「それより、刑については慎重に検討すべきだ。今回は手を下した者の側に鑑みるべき深い事情がある。無論、殺人を許容する理由にはならないが。……ただ、殺されたあの男は相当しつこく、狡猾だったようだ」
朔弦は先ほどまで遺体が横たわっていた地面を見下ろす。
既に役人たちの手により運び出されたあとで、いまはわずかに血痕が残っているのみである。
莞永はその言葉を汲み、数度頷いた。
「調べたら罪過があるかもってことだね。それを立証できれば、あの二人にも酌量の余地があるって示せる」
朔弦は振り向き、意外そうに彼を見やった。
その視線に気づき、少し照れくさそうに頭をかく。
「あ、えっと……ちがった?」
「いや」
朔弦は短く答える。まさしく彼の言葉通りであった。
実は、朔弦は現場へ入る前、先に少しだけ被害者について洗ってきたのだが、先立った妻の死には不審な点が多く、男の所有する財産にも何やら訳ありな気配がしていた。
そんな男のことである。
こたびの婚姻においても自らの要望を叶えるため、何らかの卑劣な手段を用いていたとしても不思議ではない。
莞永は少しばかり得意気になった。初めて朔弦の意図を推し量ることができた。
自身の思惑と似ていたからだろうか。
そんなことを考えながら宙を見上げ、希望を口にする。
「罰は避けられないとしても、斟酌して相応の対応を取ってくれるといいな」
「おまえは何もしないのか」
ふと投げかけられた言葉に、視線を戻した莞永は苦く笑う。
「僕は下っ端だから……」
「だから何だ。おまえも官衙の役人だろう」
思わぬ言葉にはっとする。
気づかされた。
官衙の役人としての矜恃を忘れていたのは、自分も同じであったようだ。
「おまえの事情や立場に興味はないが、端くれだろうとできることはある。あのふたりの処遇について思うところがあるなら、人任せにせずおまえが何とかしろ」
そんな考えは微塵も眼中になかった。というよりも無意識のうちに諦め、押さえ込んでいたのだ。
どうせ自分は資格も権利もない下役で、上官たちの言うことには逆らえない、と。
怠惰でことなかれ主義の上官たちには、これまで莞永が何を言ったところで響かなかった。
今回も同じだろうと高を括っていたのだ。
そして、自分もそれに染まりかけていたのである。
朔弦の言う通り、多少なりとも莞永にできることはあるだろう。
被害者の罪過を探るなり、情状を訴え理解を促すなり────。
莞永は気を引き締める。
自分は官衙の役人だ。その心持ちを、取り戻すことができた。
「……うん。やってみる」
朔弦はそんな莞永をまっすぐ見据え、口端をわずかに持ち上げた。満足気な表情である。
正直、莞永にとっては意外だった。
てっきり、犯人を特定すればもう興味を失うものだとばかり思っていたが、彼は事後のことにまで気を回していた。

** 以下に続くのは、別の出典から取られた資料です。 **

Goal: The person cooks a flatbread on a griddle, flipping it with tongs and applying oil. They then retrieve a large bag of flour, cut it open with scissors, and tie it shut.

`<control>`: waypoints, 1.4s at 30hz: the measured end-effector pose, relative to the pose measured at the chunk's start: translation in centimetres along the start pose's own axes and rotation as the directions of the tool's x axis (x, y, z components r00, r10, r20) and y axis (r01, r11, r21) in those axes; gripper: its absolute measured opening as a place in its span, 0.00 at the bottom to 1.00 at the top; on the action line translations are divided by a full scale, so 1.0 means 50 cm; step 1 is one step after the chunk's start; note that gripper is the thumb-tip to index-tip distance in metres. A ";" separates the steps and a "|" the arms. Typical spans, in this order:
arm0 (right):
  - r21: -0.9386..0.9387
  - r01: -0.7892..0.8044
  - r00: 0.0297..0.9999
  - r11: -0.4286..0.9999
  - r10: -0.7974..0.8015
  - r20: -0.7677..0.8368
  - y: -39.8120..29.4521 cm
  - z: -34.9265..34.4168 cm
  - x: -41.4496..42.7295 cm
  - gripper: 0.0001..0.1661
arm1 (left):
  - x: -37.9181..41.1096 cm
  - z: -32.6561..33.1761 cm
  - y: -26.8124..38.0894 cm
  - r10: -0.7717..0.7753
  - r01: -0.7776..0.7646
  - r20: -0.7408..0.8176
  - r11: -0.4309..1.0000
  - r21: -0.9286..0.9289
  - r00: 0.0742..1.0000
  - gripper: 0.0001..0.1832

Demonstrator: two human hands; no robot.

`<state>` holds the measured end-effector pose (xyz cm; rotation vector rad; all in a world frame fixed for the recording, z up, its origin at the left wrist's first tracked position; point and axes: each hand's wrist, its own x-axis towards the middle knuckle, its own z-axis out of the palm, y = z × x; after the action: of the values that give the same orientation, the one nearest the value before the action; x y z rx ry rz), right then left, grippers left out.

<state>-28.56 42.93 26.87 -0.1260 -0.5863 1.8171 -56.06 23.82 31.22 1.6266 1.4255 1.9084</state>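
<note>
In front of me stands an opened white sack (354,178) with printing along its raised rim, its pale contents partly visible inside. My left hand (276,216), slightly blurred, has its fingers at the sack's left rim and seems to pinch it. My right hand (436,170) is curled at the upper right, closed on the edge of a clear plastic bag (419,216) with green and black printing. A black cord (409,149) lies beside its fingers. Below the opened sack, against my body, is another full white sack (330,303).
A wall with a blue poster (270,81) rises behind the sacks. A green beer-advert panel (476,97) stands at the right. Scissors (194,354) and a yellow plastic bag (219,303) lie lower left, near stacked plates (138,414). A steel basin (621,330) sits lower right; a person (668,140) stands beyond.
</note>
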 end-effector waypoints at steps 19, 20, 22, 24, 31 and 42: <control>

人の心を持ち合わせていない、自分本位で非情な冷血漢というわけではないようだ。
「莞永、だったな」
確かめるように朔弦は言った。表情は既に無に戻っている。
まさか名を覚えてくれているとは思わず、返事しそびれた。
それを待たずして、彼は再び背を向ける。
「先ほどの言葉は少し訂正する。……部下としてなら、受け入れてやってもいい」
莞永は目を見張った。もしや、認めてもらえたのだろうか。
しかし、喜ぶ間もなく朔弦は悠々と去っていってしまった。
今度は振り向くことなく屋敷の門を潜り、結界のように張り巡らされた“禁”の紐を越え、人混みに溶けていく。
莞永は思わず姿勢を正し、彼の去った方へ頭を垂れた。
朔弦の同僚ではなく、部下になりたい。そうしてともに仕事をしたい。
彼に言われる前から、そんなふうに傾き始めていた自分の意思に気がついた。
これほど有能で尊敬に値する人間の下で務めを果たせたら、どんなによいだろう。